## What to produce
Return the lines below exactly as they appear, please, starting with the first and ending with the one that contains "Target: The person".

## Extracted entries
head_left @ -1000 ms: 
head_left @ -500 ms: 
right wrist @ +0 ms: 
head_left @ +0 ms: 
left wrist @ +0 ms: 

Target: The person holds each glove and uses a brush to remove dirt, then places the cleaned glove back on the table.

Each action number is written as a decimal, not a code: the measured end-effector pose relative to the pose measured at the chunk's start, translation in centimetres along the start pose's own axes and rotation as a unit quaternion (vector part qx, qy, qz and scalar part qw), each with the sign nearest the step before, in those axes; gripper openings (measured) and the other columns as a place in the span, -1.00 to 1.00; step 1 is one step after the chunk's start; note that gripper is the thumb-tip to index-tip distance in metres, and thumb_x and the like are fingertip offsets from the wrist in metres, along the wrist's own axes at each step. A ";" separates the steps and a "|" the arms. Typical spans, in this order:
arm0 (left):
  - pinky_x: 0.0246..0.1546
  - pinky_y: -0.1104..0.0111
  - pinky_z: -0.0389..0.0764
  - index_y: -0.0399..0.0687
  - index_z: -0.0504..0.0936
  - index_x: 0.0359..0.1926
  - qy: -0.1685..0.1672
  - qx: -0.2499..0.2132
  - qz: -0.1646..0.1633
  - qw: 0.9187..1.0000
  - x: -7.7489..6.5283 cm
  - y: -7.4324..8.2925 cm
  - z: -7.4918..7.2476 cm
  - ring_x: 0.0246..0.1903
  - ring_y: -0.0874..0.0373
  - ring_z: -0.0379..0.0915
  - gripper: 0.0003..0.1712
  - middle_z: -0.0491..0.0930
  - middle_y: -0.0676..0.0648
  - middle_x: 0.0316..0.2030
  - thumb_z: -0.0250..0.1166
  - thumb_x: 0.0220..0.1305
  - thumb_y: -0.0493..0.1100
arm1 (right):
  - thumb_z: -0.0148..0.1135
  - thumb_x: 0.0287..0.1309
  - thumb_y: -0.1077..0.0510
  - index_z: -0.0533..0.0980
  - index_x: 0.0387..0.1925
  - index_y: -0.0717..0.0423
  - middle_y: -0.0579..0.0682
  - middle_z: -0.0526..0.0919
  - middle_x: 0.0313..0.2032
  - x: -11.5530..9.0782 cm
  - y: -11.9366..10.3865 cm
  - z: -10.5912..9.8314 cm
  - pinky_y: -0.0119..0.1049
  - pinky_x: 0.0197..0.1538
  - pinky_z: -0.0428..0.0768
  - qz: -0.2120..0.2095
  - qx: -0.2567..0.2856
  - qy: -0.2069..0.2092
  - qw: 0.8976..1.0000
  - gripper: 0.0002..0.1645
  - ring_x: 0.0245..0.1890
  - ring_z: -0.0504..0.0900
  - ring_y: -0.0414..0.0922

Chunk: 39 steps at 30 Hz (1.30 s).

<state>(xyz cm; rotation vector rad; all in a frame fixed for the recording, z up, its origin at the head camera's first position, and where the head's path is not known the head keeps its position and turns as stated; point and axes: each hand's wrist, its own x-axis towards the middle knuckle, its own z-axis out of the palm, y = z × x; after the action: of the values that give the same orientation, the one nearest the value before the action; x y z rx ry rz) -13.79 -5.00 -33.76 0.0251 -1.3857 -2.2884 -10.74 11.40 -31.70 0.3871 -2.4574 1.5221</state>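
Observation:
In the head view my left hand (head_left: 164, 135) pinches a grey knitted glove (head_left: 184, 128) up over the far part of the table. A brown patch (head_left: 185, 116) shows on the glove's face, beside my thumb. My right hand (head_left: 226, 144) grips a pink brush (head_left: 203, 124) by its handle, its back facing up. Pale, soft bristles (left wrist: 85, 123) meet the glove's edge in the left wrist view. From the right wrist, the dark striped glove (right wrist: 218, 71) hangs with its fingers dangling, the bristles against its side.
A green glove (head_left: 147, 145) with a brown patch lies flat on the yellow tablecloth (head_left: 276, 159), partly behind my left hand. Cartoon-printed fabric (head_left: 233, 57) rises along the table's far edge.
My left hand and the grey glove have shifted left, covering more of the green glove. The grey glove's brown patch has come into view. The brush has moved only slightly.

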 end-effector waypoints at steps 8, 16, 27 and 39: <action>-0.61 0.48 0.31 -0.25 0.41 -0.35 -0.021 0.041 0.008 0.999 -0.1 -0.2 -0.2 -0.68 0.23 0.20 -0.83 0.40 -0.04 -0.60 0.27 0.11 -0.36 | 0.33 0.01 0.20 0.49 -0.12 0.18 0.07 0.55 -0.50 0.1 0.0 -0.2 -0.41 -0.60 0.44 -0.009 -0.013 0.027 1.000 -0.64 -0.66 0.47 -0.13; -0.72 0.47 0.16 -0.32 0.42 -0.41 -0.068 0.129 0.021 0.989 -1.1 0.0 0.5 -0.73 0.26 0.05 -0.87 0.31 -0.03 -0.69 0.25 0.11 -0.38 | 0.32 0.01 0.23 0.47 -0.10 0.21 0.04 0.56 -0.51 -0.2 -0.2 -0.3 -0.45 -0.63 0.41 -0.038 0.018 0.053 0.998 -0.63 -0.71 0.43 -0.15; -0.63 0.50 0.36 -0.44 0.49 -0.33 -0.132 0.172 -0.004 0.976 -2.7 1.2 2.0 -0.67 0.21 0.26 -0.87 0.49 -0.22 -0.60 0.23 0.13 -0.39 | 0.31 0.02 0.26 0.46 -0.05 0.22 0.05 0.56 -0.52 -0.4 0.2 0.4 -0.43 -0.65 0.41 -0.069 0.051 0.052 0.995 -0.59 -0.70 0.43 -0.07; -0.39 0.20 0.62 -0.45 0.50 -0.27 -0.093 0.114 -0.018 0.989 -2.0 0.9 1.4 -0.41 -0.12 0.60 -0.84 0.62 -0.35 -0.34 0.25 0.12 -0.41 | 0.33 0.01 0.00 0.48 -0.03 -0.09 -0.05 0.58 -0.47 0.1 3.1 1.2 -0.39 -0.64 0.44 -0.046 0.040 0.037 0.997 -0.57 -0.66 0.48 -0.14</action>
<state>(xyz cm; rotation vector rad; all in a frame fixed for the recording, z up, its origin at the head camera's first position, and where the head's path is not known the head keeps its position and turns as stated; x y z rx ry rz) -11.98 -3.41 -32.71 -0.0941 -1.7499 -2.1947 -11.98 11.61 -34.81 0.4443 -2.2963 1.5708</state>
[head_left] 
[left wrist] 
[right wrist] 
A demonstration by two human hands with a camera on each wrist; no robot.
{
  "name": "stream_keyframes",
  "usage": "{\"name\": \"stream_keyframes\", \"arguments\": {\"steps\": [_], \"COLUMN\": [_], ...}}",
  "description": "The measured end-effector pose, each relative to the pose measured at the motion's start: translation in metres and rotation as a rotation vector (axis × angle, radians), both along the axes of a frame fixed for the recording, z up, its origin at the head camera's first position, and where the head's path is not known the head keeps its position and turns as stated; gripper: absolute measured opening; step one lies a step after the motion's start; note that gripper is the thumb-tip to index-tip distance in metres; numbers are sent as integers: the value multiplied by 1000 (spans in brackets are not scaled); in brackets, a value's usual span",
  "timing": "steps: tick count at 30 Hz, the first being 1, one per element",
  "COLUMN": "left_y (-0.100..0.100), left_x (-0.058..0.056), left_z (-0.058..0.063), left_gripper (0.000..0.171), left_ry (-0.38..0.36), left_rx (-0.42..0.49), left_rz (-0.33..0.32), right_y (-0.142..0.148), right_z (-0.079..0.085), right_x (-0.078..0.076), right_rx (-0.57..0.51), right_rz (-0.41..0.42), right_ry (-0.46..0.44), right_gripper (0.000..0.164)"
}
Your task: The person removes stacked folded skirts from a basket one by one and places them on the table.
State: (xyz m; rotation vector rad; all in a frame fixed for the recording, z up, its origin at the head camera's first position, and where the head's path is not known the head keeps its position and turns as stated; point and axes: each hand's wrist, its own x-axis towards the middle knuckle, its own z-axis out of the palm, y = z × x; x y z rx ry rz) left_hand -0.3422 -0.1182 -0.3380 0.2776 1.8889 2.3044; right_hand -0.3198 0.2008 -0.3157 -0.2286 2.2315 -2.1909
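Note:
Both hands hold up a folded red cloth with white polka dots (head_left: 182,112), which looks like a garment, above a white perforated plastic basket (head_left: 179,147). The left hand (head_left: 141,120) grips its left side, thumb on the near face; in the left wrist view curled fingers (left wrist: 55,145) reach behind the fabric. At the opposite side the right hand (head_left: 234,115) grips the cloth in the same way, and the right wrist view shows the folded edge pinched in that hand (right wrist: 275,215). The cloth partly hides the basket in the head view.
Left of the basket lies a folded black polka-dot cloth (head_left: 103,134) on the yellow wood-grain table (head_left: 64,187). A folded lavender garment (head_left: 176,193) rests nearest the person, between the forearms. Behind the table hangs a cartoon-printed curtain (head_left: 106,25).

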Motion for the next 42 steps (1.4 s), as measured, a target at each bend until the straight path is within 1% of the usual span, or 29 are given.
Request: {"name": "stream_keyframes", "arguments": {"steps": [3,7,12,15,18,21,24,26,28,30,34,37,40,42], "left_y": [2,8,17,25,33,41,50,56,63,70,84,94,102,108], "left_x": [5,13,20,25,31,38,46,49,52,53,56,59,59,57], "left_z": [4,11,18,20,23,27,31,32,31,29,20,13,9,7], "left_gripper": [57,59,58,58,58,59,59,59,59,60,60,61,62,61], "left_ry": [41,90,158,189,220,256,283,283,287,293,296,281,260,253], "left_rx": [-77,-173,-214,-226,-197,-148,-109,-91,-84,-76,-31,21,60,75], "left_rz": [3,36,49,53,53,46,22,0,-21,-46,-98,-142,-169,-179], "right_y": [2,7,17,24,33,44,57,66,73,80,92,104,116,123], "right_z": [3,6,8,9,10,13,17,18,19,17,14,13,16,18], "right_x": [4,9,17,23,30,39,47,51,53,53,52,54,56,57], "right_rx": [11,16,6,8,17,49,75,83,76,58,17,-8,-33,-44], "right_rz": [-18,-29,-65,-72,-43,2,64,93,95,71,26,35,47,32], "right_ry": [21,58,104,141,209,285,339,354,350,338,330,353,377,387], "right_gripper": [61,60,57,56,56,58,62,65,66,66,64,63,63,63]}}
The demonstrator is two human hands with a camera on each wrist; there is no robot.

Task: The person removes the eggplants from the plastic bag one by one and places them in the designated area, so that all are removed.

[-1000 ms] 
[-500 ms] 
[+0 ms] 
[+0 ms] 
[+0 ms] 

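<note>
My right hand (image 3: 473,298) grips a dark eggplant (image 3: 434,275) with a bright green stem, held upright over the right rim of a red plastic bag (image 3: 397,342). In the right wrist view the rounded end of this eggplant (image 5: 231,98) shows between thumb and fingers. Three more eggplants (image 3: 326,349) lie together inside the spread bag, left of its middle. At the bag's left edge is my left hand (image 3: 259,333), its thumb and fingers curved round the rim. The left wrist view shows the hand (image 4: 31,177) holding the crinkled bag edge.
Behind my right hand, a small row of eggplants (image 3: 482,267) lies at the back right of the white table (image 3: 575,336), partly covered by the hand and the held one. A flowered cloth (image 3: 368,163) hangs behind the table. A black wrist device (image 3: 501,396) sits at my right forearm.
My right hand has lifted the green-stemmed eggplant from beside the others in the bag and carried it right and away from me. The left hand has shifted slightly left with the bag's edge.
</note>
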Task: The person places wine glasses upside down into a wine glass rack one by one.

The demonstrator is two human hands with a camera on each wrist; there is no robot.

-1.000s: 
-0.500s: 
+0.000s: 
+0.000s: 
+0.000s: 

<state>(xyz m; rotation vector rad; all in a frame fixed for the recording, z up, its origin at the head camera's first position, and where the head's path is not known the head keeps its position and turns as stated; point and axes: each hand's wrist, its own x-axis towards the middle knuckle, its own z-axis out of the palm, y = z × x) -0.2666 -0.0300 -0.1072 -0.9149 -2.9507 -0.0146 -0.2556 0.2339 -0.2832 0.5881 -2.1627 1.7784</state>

## Reply to the task
head_left @ -1000 ms: 
head_left @ -500 ms: 
right wrist @ +0 ms: 
head_left @ +0 ms: 
left wrist @ +0 ms: 

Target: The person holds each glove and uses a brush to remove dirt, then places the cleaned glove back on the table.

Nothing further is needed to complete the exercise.